When I went to the Big City recently to do some shopping, it was an interesting experience.

First port of call was a craft shop to get DD3 some beading supplies, as she goes to a jewellery-making class in school. I was utterly spoilt for choice, and in the end I stuck to buying beads from a pink/purple colour scheme and hoped she would like them ! I also bought a secure storage container, which will stop the beads from falling out of their individual colour compartments if the box is tilted, which seemed like a good idea.

I visited a few bookshops, but found nothing that I really felt warranted blowing all of my birthday money on, so I was disappointed about that. I had really hoped I would find something really interesting.
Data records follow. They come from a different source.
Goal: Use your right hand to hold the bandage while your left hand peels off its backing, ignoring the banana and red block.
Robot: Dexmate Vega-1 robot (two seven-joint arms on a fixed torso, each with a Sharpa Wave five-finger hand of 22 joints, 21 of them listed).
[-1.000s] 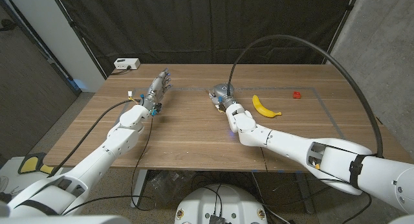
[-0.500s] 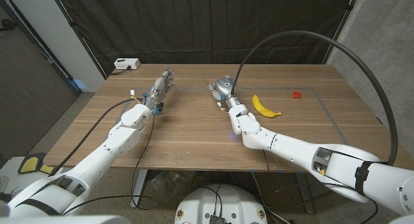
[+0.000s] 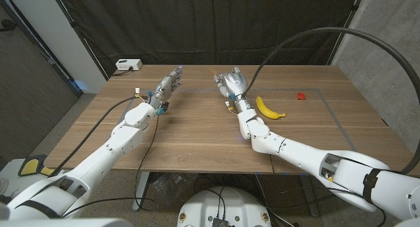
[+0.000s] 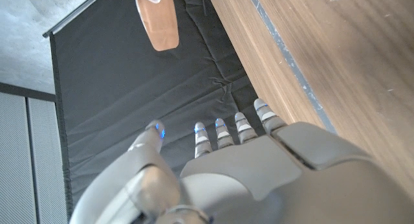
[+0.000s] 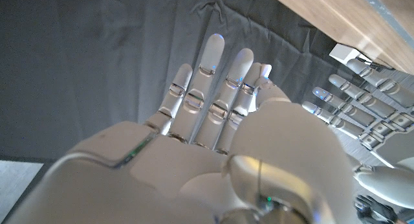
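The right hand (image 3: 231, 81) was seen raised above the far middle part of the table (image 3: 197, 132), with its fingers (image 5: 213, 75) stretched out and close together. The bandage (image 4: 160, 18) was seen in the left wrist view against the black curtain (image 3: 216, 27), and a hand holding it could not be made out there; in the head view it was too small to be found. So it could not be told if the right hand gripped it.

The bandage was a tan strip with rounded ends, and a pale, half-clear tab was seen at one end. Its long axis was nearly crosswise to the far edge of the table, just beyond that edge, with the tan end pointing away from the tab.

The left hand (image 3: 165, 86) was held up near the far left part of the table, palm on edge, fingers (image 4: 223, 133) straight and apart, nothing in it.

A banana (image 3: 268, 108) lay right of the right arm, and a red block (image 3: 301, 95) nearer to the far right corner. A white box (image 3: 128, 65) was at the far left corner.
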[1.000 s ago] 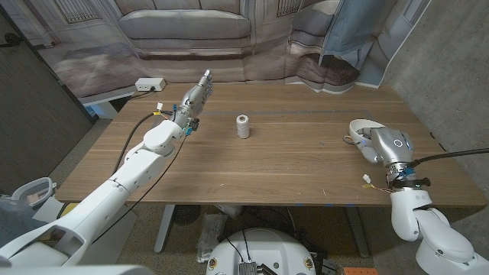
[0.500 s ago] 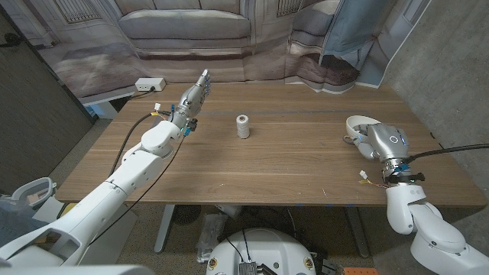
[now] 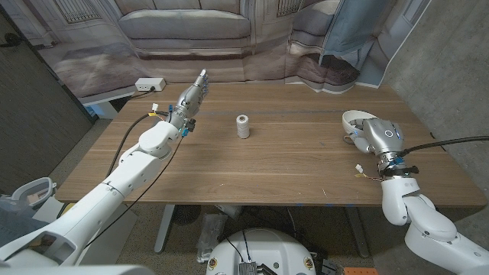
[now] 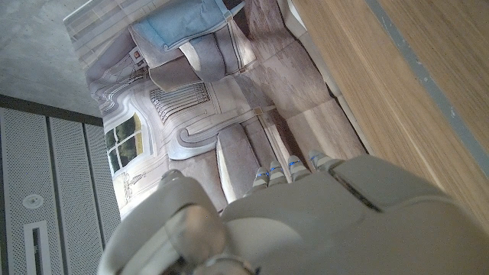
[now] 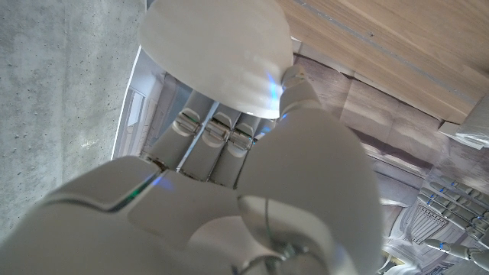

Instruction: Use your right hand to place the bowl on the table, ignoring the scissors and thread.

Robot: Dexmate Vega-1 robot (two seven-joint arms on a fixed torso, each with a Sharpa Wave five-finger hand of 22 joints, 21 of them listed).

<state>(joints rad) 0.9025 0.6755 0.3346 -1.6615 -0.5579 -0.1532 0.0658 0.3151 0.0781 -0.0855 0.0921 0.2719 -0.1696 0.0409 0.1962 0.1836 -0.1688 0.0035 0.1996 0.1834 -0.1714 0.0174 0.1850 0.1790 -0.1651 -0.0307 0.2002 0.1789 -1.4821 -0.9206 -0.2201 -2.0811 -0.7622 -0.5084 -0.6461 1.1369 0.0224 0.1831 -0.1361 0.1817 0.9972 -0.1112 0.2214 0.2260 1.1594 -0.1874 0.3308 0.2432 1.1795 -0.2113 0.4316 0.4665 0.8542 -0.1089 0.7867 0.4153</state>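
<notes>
Right hand holding the white bowl over the table's 3 o'clock side

The wooden table (image 3: 290, 164) is taking up most of the head view. The left hand (image 3: 192, 97) is hanging out around 10 o'clock – fingers stretched straight, not holding anything. The right hand (image 3: 367, 136) is sitting at 3 o'clock with its fingers wrapped on the white bowl (image 3: 357, 120) – in the right wrist view they're curling under the bowl (image 5: 218, 50). The spool of thread (image 3: 242, 127) is standing upright near the middle.
</notes>
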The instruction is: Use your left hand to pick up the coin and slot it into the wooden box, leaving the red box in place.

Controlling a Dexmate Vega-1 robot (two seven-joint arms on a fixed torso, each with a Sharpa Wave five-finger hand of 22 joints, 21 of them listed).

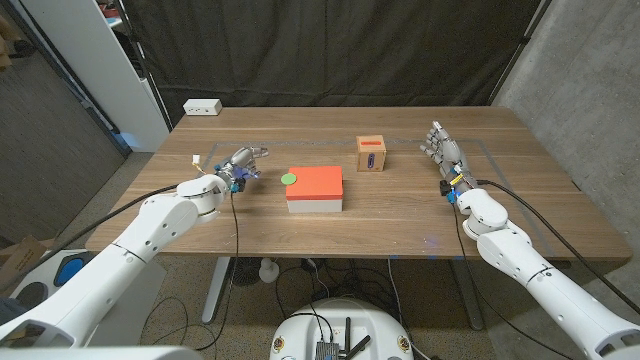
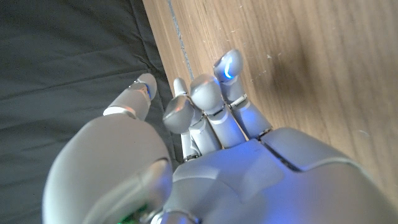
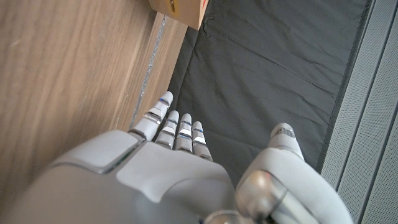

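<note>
A small green coin [image 1: 290, 179] lies on the left near corner of the red box's [image 1: 318, 184] top, at the middle of the table. The wooden box [image 1: 372, 154], with a red-rimmed slot in its top, stands behind and to the right of the red box; its corner also shows in the right wrist view [image 3: 183, 9]. My left hand [image 1: 241, 164] hovers just left of the red box, fingers loosely bent toward the coin, thumb apart, holding nothing [image 2: 205, 118]. My right hand [image 1: 446, 157] stands on its edge at the right, fingers straight and apart [image 3: 174, 134], empty.
A white power strip [image 1: 202, 106] lies at the table's far left corner. A black curtain hangs behind the table [image 1: 480, 215]. A faint line is marked on the wood along the far side.
</note>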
Next stop was a religious items shop, in order to stock up on 5-day votive grave candles, as the following day was the 22nd anniversary of my father's death and I wanted to put a candle on the grave for the anniversary and get some more candles for other anniversaries throughout the year.
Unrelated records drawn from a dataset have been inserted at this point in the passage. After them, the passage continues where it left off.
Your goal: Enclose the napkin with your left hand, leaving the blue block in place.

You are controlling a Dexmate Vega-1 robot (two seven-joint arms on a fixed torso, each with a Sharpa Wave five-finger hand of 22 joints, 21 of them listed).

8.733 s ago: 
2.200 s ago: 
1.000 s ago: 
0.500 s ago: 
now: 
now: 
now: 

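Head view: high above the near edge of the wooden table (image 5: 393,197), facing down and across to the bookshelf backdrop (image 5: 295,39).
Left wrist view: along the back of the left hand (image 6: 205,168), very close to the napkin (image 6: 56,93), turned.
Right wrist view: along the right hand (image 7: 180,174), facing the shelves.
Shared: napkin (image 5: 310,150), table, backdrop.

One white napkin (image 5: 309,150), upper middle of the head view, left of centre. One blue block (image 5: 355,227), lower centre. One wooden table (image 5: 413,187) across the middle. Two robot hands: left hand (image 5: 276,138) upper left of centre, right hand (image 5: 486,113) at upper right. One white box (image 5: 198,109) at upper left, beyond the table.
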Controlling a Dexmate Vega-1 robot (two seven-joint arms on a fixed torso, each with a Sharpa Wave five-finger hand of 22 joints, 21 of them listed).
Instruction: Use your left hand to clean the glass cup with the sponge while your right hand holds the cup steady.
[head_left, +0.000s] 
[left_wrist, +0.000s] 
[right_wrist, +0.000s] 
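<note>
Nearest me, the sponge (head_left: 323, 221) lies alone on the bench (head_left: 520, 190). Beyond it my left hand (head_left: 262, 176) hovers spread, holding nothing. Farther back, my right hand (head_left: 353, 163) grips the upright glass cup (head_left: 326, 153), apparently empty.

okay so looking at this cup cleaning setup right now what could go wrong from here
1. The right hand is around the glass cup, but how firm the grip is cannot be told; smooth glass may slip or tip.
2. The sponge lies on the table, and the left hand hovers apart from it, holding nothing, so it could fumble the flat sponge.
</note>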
Whilst I was there, it was quiet in the shop and I was chatting to the lovely shop assistant, who asked if I had seen the grave lanterns which they sold. I hadn't, and was thrilled when she showed me a superb decorative metal and glass old-fashioned lantern, with glass panes and a little door to place the candle inside. It was exactly what I needed, and would look nice for a long time. I have found that the lids of the vented grave candles tend to corrode and look awful even if it rains for only a short time, which means that the container is then too tatty to re-use, which seems very wasteful...... the grave lantern  was very reasonably priced, and it really made my day to get such a bargain !
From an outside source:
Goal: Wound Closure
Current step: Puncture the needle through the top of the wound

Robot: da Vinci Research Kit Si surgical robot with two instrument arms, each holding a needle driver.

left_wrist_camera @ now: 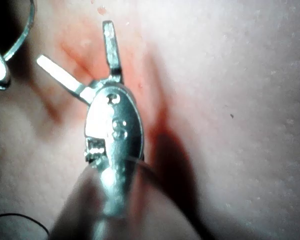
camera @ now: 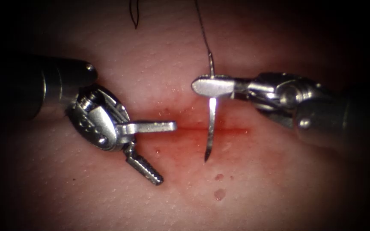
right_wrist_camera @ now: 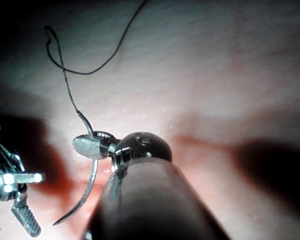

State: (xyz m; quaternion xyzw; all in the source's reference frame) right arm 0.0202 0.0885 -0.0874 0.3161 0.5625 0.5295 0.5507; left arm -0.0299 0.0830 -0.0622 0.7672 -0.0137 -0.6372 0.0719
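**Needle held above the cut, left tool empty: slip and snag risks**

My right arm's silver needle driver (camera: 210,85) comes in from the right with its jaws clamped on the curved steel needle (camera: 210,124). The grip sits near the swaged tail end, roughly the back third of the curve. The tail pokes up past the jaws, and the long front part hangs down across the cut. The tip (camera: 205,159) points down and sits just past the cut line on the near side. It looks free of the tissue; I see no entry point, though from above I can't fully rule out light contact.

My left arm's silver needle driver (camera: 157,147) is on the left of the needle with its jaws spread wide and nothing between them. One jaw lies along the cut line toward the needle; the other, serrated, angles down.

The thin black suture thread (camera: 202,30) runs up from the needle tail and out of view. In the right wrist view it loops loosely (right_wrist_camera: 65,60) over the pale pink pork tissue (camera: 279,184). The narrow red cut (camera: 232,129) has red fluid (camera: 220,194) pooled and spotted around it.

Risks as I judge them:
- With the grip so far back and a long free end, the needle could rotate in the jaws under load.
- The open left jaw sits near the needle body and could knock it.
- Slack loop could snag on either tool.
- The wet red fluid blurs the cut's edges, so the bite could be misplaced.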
On a whim, I decided to go and have a look at the cathedral next door.

Oh dear. Oh dear indeed.

The stunning Cathedral -designed by Pugin originally - was completely destroyed by enemy bombs during the Second World War, and an internally stark and modern but externally quite traditional Cathedral was built in its stead.
There are multiple side chapels, one with a very nice reproduction of Michelangelo's Pieta, before which many votive candles were burning. Another statue of the Mother of God had votive candles burning before it, but the majority of the side chapels were obviously never used, and the marble tops of the altar mensae were  left quite bare, not even dignifed with a plain white linen cloth on their tops, not even in the Chapel which housed the relics of two local saints who were martyred for their faith in Tudor times.
To me, this was profoundly disrespectful to those Saints whose relics were enshrined within the altar stones........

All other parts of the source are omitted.